What you have to do: Return only the number of lines in the records below where the string "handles" shows up.

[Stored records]
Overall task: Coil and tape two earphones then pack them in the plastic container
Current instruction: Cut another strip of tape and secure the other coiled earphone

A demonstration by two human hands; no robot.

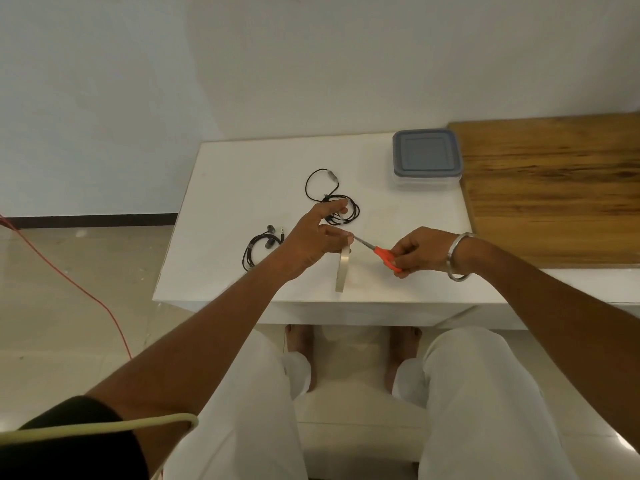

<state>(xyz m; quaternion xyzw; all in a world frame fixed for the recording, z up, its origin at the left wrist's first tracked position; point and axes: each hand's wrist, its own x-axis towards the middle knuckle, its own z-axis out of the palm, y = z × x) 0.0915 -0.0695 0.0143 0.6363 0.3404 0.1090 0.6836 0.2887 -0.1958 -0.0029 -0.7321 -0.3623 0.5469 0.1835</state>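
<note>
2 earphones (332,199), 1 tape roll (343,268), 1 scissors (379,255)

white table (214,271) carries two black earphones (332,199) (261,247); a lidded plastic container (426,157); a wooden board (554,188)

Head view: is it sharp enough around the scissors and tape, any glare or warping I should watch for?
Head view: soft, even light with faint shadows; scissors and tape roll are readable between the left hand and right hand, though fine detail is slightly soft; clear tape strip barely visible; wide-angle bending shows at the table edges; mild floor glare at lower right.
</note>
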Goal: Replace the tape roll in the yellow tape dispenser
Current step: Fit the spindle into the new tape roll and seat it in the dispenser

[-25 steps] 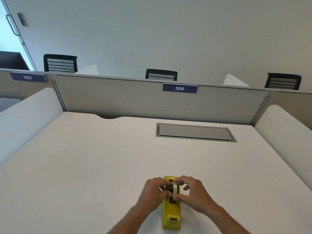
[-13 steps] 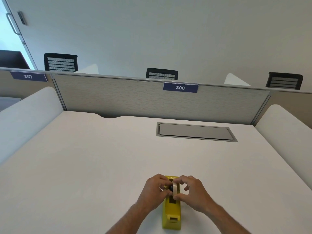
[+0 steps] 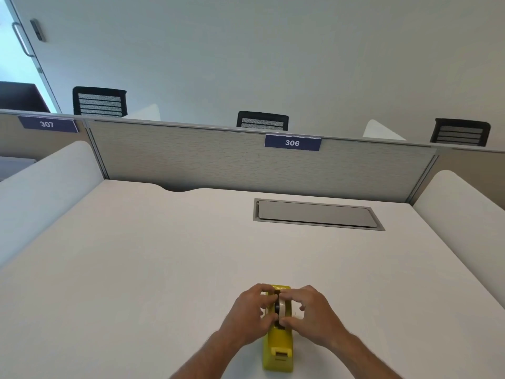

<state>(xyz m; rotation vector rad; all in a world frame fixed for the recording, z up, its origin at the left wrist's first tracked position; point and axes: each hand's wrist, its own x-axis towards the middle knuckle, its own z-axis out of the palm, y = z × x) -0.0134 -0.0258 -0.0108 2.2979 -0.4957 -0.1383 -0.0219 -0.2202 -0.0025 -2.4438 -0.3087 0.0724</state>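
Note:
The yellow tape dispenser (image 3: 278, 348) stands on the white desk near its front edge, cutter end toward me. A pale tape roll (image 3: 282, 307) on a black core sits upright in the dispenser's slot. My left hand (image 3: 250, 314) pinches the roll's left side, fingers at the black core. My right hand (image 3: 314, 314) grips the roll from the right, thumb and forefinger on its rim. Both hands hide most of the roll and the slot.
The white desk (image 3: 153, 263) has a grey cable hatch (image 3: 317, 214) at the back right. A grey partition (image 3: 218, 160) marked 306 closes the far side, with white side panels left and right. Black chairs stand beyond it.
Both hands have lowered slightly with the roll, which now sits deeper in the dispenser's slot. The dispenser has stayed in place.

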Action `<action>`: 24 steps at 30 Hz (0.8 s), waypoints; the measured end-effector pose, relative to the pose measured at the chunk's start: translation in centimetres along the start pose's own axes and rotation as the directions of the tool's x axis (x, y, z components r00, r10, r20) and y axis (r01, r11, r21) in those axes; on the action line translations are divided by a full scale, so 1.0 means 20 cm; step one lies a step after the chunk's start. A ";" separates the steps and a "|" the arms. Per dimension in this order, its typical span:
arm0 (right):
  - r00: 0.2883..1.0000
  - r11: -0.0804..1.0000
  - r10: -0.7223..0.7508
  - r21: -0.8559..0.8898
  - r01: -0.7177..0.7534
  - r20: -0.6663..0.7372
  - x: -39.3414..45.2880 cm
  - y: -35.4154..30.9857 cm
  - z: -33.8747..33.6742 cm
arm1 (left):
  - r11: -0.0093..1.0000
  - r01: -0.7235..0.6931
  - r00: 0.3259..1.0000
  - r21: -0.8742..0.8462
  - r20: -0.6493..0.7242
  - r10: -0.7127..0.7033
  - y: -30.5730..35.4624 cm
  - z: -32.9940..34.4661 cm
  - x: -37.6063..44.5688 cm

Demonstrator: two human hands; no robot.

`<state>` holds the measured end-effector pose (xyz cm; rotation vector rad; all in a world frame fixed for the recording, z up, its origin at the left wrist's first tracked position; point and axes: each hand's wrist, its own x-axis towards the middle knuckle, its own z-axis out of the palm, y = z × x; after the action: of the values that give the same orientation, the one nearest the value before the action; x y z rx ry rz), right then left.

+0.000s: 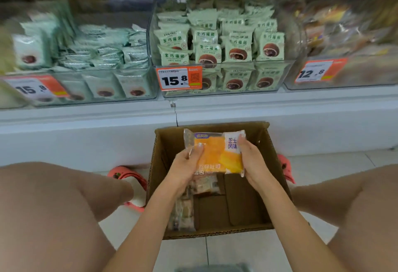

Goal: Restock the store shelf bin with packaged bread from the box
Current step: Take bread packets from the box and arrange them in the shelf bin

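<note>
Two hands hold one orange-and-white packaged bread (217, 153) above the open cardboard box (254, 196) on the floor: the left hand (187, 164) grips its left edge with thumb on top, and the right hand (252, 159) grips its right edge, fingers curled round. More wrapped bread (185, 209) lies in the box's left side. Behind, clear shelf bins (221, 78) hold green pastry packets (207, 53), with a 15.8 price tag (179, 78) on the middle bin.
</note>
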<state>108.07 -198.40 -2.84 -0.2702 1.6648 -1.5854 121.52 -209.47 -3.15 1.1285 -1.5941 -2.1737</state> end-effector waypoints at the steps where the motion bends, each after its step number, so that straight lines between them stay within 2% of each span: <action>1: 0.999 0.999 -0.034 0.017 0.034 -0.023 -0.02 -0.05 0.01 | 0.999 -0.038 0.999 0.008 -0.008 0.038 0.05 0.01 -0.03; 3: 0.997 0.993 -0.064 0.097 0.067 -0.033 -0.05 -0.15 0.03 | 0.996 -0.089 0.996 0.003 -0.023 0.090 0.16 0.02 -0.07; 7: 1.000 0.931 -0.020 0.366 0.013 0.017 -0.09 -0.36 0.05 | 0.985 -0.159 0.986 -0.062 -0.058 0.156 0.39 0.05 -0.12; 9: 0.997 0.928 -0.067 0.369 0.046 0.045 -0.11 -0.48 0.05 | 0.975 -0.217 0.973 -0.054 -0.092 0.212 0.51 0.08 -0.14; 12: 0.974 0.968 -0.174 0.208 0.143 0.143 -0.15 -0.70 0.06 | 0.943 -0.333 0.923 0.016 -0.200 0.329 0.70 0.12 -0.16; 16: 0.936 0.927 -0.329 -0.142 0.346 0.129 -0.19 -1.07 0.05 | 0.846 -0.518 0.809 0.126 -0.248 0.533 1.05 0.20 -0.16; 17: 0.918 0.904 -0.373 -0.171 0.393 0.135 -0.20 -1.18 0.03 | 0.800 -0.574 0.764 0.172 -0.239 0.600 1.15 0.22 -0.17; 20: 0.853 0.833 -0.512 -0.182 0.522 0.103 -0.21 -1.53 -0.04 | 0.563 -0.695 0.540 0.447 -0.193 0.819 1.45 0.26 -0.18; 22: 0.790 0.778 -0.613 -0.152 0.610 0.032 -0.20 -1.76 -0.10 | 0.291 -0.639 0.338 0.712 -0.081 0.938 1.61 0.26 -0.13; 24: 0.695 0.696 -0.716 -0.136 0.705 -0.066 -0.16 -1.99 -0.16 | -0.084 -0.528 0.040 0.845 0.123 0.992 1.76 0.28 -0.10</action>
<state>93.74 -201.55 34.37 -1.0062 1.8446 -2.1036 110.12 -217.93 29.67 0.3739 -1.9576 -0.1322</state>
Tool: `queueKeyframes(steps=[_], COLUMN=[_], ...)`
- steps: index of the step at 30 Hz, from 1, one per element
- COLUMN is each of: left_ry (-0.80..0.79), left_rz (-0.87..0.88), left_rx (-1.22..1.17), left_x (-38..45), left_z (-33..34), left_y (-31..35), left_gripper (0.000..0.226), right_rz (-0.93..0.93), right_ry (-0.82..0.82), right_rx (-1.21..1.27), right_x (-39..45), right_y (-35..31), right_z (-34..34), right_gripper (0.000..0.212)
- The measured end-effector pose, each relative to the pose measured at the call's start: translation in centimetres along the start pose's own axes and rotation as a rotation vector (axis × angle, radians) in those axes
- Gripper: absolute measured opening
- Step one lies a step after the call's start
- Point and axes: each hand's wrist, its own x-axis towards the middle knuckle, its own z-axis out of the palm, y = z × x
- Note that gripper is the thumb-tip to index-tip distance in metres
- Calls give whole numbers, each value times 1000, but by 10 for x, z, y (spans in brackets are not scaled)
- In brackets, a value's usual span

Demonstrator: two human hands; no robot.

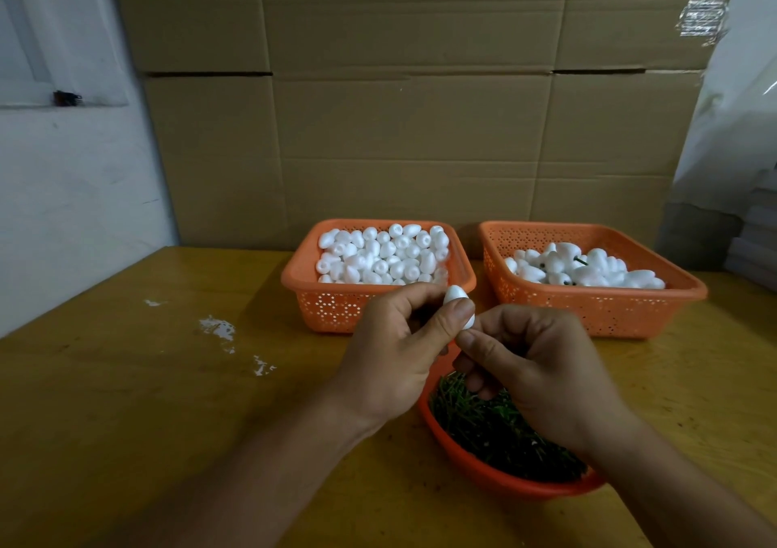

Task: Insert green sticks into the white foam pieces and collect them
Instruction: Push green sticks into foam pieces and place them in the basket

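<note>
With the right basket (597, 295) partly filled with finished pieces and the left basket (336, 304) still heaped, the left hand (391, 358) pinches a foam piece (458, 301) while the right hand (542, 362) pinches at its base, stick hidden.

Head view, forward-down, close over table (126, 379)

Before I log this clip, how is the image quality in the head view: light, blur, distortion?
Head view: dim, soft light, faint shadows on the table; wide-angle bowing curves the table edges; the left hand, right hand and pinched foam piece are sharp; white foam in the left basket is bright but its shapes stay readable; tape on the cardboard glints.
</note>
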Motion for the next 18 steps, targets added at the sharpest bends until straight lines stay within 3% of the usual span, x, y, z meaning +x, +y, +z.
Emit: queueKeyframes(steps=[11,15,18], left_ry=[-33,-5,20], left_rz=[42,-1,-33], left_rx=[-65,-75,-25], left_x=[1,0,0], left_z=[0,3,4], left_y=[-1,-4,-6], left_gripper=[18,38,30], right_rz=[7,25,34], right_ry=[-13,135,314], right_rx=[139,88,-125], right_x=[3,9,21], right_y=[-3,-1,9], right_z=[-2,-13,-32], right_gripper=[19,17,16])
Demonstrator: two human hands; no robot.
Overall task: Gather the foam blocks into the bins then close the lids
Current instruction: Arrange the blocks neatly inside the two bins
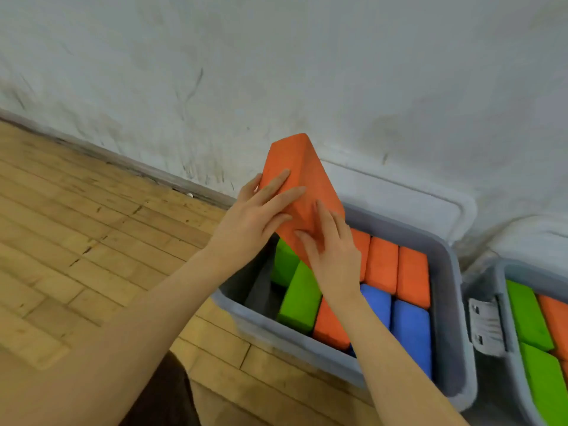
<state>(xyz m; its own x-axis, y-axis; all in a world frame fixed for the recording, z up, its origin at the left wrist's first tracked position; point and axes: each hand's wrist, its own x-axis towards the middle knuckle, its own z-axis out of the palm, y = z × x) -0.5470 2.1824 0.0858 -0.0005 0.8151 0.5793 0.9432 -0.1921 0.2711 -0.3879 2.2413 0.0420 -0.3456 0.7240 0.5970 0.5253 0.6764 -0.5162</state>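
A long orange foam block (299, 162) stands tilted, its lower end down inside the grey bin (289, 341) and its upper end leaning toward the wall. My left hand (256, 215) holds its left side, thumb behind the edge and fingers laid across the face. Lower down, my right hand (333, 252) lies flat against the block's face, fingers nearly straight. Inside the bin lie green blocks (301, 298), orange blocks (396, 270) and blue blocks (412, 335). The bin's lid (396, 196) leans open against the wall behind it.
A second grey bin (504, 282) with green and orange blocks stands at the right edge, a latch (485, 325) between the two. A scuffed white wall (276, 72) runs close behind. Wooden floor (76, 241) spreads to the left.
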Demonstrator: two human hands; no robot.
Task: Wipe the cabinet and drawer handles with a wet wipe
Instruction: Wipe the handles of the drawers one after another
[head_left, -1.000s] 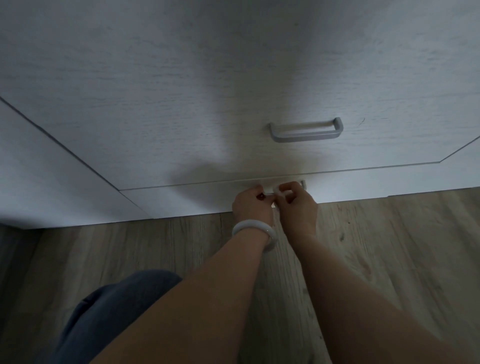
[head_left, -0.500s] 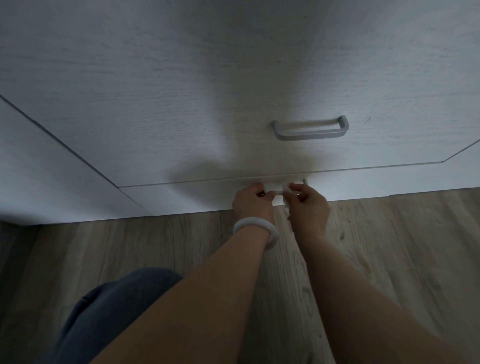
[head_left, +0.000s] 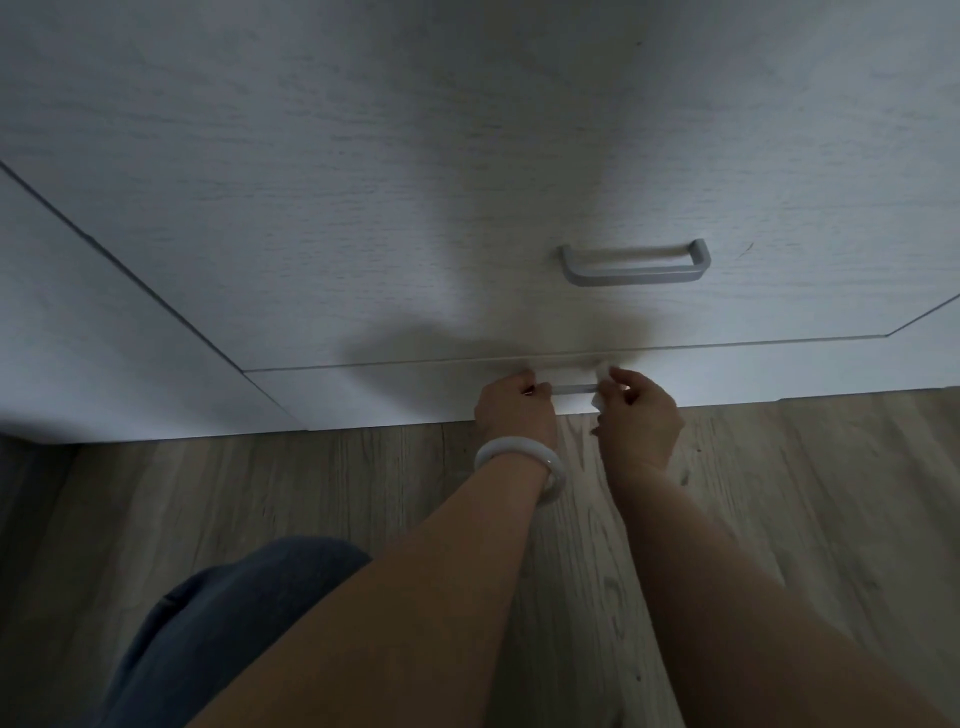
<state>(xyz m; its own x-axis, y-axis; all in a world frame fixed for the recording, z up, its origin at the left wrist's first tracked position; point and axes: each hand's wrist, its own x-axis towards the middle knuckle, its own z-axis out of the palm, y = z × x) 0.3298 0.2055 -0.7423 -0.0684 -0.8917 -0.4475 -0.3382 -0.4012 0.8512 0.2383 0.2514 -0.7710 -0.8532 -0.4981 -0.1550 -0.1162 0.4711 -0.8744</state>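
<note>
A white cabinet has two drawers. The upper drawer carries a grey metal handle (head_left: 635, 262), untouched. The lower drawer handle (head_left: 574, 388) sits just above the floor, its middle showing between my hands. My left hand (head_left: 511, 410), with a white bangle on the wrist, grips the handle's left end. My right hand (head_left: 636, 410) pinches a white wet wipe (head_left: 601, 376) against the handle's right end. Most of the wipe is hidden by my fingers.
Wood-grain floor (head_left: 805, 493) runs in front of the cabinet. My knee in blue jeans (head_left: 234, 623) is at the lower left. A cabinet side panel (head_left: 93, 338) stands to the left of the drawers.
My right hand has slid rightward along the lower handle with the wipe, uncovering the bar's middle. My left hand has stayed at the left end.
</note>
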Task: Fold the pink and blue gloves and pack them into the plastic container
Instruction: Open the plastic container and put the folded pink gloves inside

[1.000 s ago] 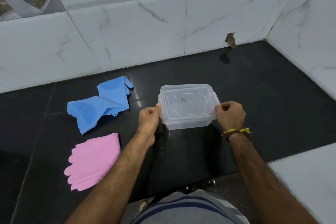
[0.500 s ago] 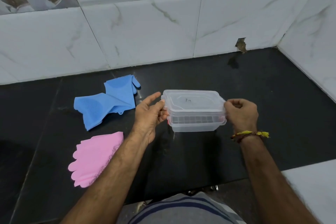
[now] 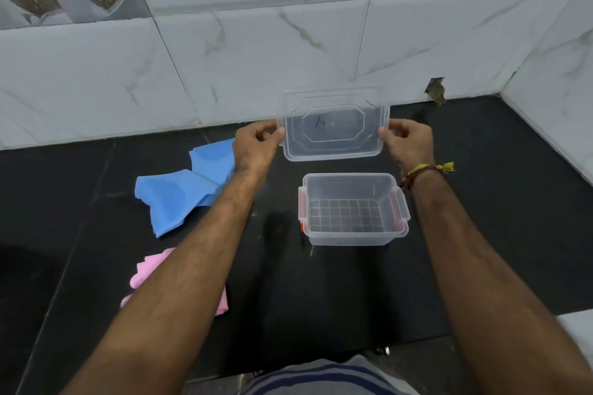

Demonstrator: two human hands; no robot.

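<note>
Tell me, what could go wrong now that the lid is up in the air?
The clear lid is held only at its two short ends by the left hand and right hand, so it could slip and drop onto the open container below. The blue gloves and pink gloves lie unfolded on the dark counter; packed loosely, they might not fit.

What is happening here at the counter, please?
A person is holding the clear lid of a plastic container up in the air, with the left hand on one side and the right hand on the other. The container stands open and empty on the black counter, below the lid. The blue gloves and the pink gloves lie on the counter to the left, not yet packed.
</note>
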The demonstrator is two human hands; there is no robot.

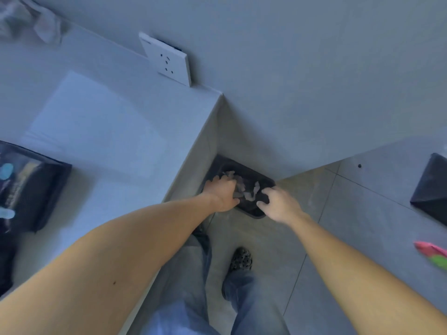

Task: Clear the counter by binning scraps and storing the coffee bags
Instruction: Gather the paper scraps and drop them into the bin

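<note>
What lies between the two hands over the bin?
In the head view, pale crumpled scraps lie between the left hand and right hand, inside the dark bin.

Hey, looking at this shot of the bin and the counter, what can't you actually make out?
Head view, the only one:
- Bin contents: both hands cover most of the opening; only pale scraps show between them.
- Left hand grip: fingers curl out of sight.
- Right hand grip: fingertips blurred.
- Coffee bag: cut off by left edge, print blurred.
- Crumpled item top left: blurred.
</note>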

Solution to the exercise: 2